The Weather: This is a concept shared by Canadian Poet and Documentarian Dionne Brand who has written about racism and state violence in Canada. She describes racism against black people as “the weather”. It is anti-blackness rooted in white supremacy and it is accompanied by the glance and the stare. She says just like the weather, racism is constant, casual and happens every day.

Internalized Racism/Ableism: This is when the individual feels inward hatred and inadequacy because of how society discriminates against them based on their identity. Also media representations can have a negative effect on the individual’s perception of self and contribute to their feelings of internal discrimination.

So back to my burning research question: Is disability taken up in the movement against anti-black racism? Absolutely! How is disability taken up? For the sake of this post, I will not go into extensive detail but from the articles I read, the organizations that I interviewed and the events and art exhibits I attended, serious considerations are made for black people with disabilities, whether visible or invisible, to participate fully in the movement. This can be anywhere from the frontlines to leadership roles to social media engagement to adding disability-related issues to the agenda. My analysis revealed that in order for the movement to be successful on a political front, the organizers had to consider the intersectionality of the multiple identities that claim blackness within the movement itself. Space is the top consideration when inviting people with disabilities into the movement, making sure it is accessible, inclusive and safe.

Black Lives Matter Toronto advocating for queer-disability rights is an example of the intersectional shift of consciousness to bring to the forefront the issues that affect everyone, not just people of colour. At the 2016 Pride parade, BLM-TO halted the parade to present a list of 9 demands to the head of the parade. Although the backlash from the media focused heavily on BLM-TO requesting the removal of police floats, what they failed to acknowledge were that 2 of the demands were requesting improved accessibility for queer people with disabilities and hearing impairments, which is awesome!

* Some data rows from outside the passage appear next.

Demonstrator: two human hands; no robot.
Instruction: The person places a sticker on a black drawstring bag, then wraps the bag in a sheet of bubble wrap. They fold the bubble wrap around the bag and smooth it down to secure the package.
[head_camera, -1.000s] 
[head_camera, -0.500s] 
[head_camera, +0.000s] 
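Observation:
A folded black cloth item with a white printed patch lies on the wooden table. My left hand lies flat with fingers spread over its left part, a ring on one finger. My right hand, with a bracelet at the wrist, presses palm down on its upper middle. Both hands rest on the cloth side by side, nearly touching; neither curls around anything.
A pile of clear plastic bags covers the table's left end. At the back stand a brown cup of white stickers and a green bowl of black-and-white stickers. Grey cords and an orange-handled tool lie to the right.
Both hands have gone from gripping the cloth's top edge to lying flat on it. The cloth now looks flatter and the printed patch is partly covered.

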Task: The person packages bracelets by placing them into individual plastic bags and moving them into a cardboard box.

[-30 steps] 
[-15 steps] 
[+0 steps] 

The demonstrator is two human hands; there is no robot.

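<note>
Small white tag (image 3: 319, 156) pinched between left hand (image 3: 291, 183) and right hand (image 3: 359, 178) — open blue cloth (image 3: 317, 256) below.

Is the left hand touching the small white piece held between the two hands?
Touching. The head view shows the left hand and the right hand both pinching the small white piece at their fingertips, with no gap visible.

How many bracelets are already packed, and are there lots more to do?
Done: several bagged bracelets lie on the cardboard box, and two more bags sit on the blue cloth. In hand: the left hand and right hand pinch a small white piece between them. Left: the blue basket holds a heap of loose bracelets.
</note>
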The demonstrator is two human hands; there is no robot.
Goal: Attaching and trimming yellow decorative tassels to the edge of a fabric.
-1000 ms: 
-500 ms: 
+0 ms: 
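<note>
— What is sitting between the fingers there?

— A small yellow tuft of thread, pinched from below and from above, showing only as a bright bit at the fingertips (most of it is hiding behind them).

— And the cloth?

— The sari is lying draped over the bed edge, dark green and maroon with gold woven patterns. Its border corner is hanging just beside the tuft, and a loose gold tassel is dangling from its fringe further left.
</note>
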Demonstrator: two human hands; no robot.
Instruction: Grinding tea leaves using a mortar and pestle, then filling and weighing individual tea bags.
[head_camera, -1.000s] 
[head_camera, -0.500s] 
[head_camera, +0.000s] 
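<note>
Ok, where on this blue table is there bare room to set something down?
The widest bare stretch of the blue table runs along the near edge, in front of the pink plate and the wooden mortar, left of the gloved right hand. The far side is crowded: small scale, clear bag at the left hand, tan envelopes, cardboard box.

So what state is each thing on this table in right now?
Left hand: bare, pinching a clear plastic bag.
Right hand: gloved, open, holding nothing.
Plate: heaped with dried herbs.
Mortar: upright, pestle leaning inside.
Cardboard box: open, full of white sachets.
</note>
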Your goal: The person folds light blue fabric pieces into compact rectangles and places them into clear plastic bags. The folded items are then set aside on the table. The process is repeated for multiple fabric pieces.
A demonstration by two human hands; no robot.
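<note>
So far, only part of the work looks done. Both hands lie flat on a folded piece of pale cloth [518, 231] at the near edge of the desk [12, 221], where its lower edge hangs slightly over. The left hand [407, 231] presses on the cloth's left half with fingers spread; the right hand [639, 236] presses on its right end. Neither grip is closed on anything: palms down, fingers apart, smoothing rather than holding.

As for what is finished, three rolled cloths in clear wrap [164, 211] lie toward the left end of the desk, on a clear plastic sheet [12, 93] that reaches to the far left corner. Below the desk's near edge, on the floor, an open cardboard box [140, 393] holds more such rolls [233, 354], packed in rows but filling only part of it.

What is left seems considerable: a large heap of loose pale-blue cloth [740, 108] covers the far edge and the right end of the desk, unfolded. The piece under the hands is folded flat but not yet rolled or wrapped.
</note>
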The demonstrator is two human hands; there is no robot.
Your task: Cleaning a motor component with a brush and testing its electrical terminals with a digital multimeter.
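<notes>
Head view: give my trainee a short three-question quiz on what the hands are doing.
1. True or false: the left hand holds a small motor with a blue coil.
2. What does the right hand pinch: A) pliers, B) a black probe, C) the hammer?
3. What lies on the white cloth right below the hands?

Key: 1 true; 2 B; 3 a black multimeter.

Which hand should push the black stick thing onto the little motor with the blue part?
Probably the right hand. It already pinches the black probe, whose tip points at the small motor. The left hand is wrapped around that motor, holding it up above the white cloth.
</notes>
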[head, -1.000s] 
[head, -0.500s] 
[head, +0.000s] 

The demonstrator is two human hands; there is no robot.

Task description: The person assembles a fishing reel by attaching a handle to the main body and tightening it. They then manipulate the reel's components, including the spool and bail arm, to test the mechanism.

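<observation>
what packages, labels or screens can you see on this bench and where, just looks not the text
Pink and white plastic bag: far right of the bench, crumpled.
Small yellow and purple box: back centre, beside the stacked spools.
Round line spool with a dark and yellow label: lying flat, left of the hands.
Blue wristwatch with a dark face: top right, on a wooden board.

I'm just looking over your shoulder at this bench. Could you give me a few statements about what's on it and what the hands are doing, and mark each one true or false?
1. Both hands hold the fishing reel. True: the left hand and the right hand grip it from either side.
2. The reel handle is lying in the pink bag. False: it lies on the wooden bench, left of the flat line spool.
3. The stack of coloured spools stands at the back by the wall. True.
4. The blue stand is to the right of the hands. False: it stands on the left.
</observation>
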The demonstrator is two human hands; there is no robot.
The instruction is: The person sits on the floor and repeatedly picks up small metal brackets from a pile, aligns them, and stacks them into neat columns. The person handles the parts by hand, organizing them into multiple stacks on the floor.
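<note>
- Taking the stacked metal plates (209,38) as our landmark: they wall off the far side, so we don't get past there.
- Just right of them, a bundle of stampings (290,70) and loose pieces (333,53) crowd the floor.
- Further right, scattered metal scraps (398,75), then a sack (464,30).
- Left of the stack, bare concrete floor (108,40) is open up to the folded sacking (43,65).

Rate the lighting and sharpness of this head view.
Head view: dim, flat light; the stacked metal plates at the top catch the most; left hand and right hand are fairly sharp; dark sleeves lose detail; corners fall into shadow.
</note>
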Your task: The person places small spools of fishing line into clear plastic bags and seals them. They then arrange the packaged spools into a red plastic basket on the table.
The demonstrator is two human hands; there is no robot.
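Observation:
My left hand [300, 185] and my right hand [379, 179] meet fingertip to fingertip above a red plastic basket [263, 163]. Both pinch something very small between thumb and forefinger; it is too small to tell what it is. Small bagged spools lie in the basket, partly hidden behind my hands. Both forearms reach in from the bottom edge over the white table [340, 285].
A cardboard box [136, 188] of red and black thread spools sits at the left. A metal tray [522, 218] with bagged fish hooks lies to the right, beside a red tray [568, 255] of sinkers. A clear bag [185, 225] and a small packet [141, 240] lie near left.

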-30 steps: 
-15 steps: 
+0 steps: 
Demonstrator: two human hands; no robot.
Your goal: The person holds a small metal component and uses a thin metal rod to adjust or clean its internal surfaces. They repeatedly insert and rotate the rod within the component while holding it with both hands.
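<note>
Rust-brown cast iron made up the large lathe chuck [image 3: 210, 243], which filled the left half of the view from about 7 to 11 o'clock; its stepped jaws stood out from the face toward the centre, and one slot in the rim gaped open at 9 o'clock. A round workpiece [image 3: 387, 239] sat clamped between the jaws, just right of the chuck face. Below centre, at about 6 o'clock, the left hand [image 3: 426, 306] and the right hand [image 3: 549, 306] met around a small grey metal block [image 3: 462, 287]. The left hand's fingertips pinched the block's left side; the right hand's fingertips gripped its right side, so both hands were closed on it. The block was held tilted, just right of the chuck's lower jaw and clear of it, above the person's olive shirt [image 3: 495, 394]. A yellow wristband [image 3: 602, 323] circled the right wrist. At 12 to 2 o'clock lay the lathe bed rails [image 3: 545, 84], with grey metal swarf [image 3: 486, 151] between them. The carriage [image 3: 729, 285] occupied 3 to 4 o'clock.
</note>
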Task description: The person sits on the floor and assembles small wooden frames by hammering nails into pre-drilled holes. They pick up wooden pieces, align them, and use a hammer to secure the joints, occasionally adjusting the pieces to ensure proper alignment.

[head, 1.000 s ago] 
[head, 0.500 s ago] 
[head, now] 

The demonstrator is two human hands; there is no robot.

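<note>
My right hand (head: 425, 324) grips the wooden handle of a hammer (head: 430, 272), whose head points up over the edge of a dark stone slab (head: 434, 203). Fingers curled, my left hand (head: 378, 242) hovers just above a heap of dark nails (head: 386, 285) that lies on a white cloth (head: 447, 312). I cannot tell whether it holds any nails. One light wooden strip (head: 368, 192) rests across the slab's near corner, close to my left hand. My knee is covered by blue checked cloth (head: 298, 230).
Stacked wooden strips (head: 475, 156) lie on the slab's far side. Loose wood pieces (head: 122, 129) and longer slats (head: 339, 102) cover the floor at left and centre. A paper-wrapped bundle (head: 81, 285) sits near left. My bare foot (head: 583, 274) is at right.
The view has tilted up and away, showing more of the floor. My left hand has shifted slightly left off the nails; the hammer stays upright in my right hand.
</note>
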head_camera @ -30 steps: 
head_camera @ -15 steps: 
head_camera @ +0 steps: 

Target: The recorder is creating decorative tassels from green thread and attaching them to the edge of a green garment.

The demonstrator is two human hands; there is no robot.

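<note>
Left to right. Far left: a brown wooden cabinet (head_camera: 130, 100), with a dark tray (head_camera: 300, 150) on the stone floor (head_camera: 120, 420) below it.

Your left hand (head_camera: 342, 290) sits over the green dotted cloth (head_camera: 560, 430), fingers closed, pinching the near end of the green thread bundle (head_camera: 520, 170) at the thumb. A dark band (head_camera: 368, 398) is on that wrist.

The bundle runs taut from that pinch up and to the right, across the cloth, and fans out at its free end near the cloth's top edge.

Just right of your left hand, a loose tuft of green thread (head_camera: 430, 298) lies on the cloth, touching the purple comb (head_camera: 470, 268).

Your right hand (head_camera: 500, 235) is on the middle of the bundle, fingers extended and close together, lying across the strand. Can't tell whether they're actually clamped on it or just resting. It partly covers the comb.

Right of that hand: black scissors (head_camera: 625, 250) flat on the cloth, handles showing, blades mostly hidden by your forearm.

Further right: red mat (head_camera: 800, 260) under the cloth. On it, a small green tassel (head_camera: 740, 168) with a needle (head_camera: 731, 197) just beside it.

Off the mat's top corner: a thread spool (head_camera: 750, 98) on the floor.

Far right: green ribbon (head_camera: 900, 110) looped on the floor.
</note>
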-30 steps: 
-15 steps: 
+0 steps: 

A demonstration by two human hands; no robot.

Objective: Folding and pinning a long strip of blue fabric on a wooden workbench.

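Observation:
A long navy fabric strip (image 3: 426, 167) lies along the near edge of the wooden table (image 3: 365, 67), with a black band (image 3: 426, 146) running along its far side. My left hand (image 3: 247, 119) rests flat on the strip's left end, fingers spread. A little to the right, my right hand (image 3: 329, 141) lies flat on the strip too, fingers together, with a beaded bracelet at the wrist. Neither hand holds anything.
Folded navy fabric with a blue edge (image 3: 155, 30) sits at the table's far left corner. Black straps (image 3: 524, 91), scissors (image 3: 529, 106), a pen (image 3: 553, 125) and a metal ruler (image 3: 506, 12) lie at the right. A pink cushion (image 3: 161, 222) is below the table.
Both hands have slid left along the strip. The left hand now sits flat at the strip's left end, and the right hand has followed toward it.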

To conclude, I believe that the modern movement against anti-black racism has done a great job of being a intersectional model of inclusive and safe spaces as well as a platform for black people with disabilities.

I want to end with a quote from Feminist and Civil Right Activist Audre Lorde that says:
It is learning how to stand alone, unpopular and sometimes reviled, and how to make common cause with those other identified as outside the structures, in order to define and seek a world in which we can all flourish. It is learning how to take our differences and make the strengths. For the master’s tools will never dismantle the master’s house.